Once in a while you may want to know the number of print positions a value will require before actually printing that value. For example, you might want to compute the maximum print width of a set of numbers so you can print them in columnar format automatically adjusting the field width for the largest number in the set. The isize, usize, and lsize routines do this for you.

The isize routine expects a signed integer in the ax register. It returns the minimum field width of that value (including a position for the minus sign, if necessary) in the ax register. Usize computes the size of the unsigned integer in ax and returns the minimum field width in the ax register. Lsize computes the minimum width of the signed integer in dx:ax (including a position for the minus sign, if necessary) and returns this width in the ax register.

7.1.6 Conversion Routines: ATOx, and xTOA

The Standard Library provides several routines to convert between string and numeric values. These include

atoi, atoh, atou, itoa, htoa, wtoa,

and utoa (plus others). The ATOx routines convert an ASCII string in the appropriate format to a numeric value and leave that value in ax or al. The ITOx routines convert the value in al/ax to a string of digits and store this string in the buffer whose address is in es:di. There are several variations on each routine that handle different cases. The following paragraphs describe each routine.

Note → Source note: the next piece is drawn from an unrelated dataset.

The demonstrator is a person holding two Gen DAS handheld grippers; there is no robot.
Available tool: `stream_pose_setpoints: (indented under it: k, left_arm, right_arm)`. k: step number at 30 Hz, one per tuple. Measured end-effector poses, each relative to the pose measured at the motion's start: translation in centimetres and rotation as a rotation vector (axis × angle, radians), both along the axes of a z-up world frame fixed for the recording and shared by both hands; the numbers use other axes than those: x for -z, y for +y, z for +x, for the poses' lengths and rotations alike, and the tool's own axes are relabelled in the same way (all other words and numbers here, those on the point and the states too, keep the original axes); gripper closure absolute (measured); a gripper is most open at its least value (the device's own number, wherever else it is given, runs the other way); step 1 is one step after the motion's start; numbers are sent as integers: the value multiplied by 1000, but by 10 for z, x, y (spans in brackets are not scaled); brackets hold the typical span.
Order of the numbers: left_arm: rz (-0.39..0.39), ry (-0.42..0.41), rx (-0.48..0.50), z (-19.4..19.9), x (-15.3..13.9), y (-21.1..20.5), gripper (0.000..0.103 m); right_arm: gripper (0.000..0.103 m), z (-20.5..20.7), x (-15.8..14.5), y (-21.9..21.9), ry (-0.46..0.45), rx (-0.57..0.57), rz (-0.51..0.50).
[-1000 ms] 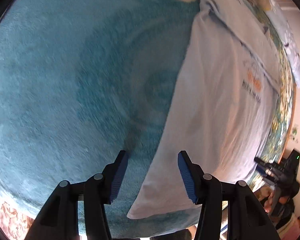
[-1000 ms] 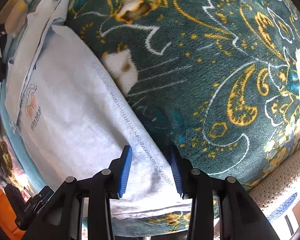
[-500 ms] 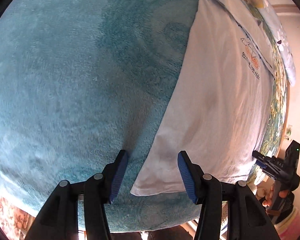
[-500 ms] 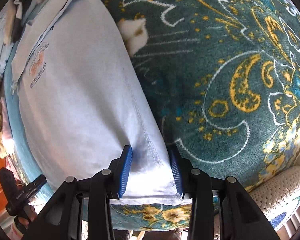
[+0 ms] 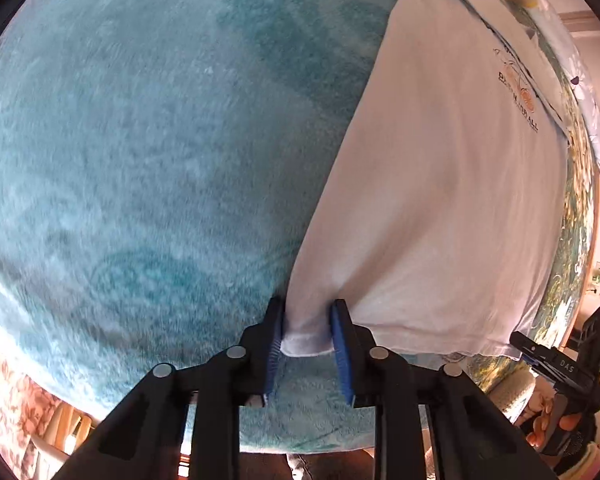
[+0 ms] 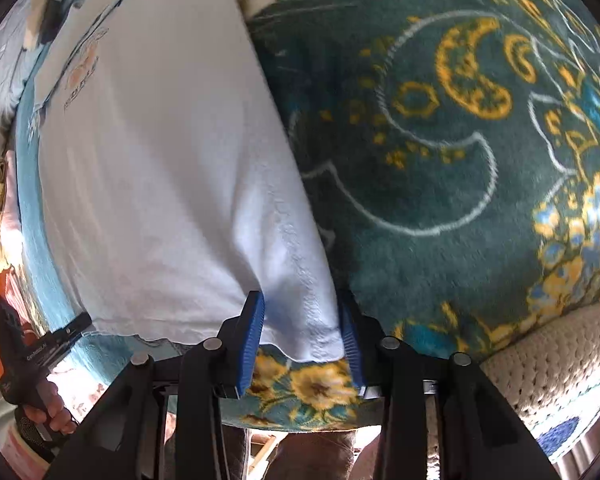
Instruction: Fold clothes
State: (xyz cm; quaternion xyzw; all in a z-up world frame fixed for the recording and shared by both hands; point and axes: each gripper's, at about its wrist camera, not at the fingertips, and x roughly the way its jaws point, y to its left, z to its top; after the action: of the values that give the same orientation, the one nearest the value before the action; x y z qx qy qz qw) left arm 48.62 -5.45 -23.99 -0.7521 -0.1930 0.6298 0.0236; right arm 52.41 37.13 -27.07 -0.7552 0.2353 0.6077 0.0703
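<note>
Both grippers had closed in since a second ago: then the left one stood wide beside the hem corner, and by this moment its blue pads pinched that corner between them. Seen from the left wrist, the left gripper (image 5: 306, 334) was clamped on the near left corner of the white T-shirt (image 5: 440, 200), the cloth bunched into a small fold between the pads. Its shirt body ran away toward one o'clock, printed chest logo (image 5: 518, 96) far up at the top right. It lay on a teal fleece blanket (image 5: 140, 160) filling everything from nine to twelve o'clock.

From the right wrist, the right gripper (image 6: 302, 330) had narrowed onto the other hem corner, the stitched side seam of the T-shirt (image 6: 160, 180) caught between its pads. At three o'clock spread the dark green floral blanket (image 6: 440, 180) with yellow and white patterns. At eight o'clock the person's hand (image 6: 46, 404) gripped the left gripper's black handle.
</note>
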Motion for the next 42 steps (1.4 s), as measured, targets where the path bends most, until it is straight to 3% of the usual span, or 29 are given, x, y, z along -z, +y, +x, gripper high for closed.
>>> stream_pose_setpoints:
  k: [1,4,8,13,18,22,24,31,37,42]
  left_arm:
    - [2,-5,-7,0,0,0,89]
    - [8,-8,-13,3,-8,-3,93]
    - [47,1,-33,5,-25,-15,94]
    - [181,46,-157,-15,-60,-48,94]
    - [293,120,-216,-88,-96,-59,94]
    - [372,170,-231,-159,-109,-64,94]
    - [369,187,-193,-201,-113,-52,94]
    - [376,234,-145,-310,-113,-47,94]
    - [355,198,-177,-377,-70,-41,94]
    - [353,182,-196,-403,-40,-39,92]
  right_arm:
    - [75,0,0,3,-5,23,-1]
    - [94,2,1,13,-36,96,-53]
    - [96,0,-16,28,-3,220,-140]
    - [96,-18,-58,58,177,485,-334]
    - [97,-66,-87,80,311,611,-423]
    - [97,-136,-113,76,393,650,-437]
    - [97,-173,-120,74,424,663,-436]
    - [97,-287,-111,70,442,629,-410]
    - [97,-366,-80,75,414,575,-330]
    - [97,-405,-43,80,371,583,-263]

The atoi routine assumes that es:di points at a string containing integer digits (and, perhaps, a leading minus sign). They convert this string to an integer value and return the integer in ax. On return, es:di still points at the beginning of the string. If es:di does not point at a string of digits upon entry or if an overflow occurs, atoi returns the carry flag set. Atoi preserves the value of the es:di register pair. A variant of atoi, atoi2, also converts an ASCII string to an integer except it does not preserve the value in the di register. The atoi2 routine is particularly useful if you need to convert a sequence of numbers appearing in the same string. Each call to atoi2 leaves the di register pointing at the first character beyond the string of digits. You can easily skip over any spaces, commas, or other delimiter characters until you reach the next number in the string; then you can call atoi2 to convert that string to a number. You can repeat this process for each number on the line.

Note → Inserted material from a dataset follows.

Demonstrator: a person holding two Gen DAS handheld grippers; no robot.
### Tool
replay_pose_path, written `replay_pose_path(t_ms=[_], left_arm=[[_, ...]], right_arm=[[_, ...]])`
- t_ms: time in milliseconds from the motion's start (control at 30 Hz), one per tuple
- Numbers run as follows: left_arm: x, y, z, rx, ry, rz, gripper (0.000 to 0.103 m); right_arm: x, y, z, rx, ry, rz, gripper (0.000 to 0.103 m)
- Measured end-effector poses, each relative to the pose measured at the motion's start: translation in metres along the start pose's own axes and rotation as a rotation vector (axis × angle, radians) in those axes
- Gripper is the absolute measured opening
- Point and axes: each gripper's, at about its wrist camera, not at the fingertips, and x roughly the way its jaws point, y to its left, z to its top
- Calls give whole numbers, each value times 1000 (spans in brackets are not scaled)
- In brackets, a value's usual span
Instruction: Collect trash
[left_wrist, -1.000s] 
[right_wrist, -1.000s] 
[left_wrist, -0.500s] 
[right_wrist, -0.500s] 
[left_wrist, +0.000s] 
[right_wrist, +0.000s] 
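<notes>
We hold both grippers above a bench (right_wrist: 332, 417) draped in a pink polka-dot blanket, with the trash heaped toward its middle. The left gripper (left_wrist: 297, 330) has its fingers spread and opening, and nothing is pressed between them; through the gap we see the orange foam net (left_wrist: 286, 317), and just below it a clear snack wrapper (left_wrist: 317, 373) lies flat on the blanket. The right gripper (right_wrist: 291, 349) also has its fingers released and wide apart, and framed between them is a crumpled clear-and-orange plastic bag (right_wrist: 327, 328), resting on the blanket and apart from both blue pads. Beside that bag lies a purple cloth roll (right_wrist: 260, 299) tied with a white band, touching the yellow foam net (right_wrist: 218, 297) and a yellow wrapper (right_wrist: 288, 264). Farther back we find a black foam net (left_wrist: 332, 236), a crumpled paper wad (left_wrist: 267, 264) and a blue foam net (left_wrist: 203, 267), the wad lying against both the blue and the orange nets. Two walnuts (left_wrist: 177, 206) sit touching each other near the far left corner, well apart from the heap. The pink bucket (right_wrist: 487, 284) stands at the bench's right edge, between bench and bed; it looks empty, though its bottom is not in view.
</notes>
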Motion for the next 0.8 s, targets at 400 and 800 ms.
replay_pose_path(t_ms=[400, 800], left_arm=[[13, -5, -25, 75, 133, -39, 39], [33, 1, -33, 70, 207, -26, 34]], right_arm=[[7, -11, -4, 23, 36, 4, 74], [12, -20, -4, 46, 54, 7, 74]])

Atoh works like the atoi routine, except it expects the string to contain hexadecimal digits (no leading minus sign). On return, ax contains the converted 16 bit value and the carry flag denotes error/no error. Like atoi, the atoh routine preserves the values in the es:di register pair. You can call atoh2 if you want the routine to leave the di register pointing at the first character beyond the end of the string of hexadecimal digits.

Atou converts an ASCII string of decimal digits in the range 0..65535 to an integer value and returns this value in ax. Except that the minus sign is not allowed, this routine behaves just like atoi. There is also an atou2 routine that does not preserve the value of the di register; it leaves di pointing at the first character beyond the string of decimal digits.

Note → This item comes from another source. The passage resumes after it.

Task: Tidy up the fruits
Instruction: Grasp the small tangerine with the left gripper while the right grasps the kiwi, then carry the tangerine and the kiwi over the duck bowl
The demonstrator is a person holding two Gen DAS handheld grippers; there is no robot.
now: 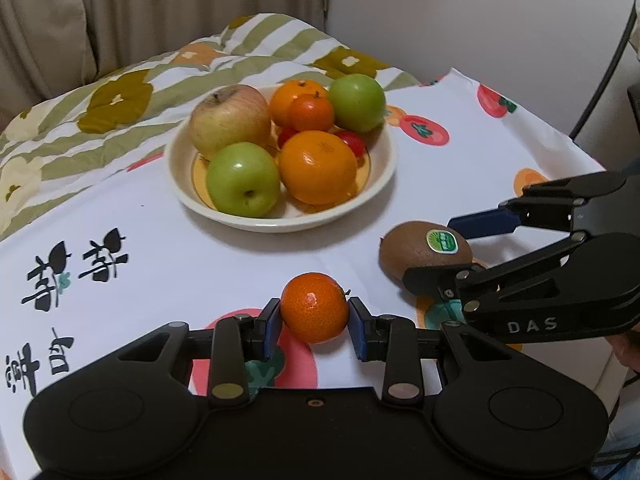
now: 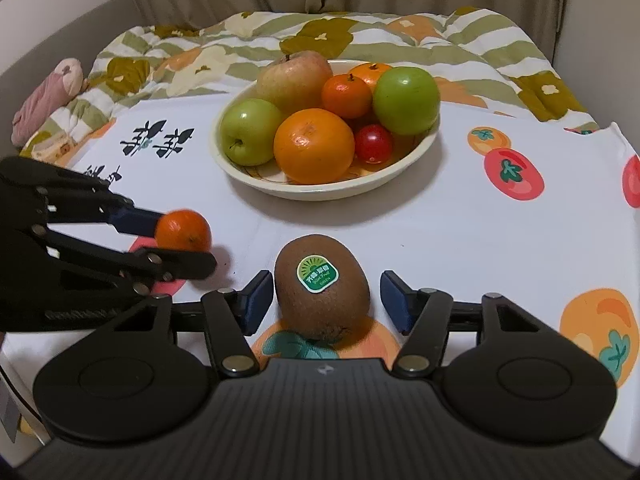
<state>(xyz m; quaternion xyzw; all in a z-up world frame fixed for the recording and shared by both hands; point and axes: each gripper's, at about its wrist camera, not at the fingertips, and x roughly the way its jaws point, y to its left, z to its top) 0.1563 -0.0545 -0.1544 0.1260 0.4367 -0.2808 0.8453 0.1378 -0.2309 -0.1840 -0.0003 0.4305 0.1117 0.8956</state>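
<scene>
Orange mandarin [image 1: 314, 307] pinched between left gripper [image 1: 314, 322] pads, low over tablecloth [image 1: 160, 264]. Right gripper [image 2: 323, 300] spread wide around kiwi [image 2: 322, 286] (not yet gripped). Pick-up step. Next: squeeze kiwi, carry both toward bowl [image 2: 332, 192] at 12 o'clock, find gaps.

"DAS" on right gripper [image 1: 436, 248]; "Kiwi Fruit" sticker on kiwi [image 2: 322, 286].
</scene>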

Since there is no geti, geth, or getu routines available in the Standard Library, you will have to construct these yourself. The following code demonstrates how to read an integer from the keyboard:

                print
                byte            "Enter an integer value:",0
                getsm
                atoi            ;Convert string to an integer in AX
                free            ;Return storage allocated by getsm
                print
                byte            "You entered ",0
                puti            ;Print value returned by ATOI.
                putcr

The itoa, utoa, htoa, and wtoa routines are the logical inverse to the atox routines. They convert numeric values to their integer, unsigned, and hexadecimal string representations. There are several variations of these routines depending upon whether you want them to automatically allocate storage for the string or if you want them to preserve the di register.

Itoa converts the 16 bit signed integer in ax to a string and stores the characters of this string starting at location es:di. When you call itoa, you must ensure that es:di points at a character array large enough to hold the resulting string. Itoa requires a maximum of seven bytes for the conversion: five numeric digits, a sign, and a zero terminating byte. Itoa preserves the values in the es:di register pair, so upon return es:di points at the beginning of the string produced by itoa.

Occasionally, you may not want to preserve the value in the di register when calling the itoa routine. For example, if you want to create a single string containing several converted values, it would be nice if itoa would leave di pointing at the end of the string rather than at the beginning of the string. The itoa2 routine does this for you; it will leave the di register pointing at the zero terminating byte at the end of the string. Consider the following code segment that will produce a string containing the ASCII representations for three integer variables, Int1, Int2, and Int3:

; Assume es:di already points at the starting location to store the converted
; integer values

                mov     ax, Int1
                itoa2                   ;Convert Int1 to a string.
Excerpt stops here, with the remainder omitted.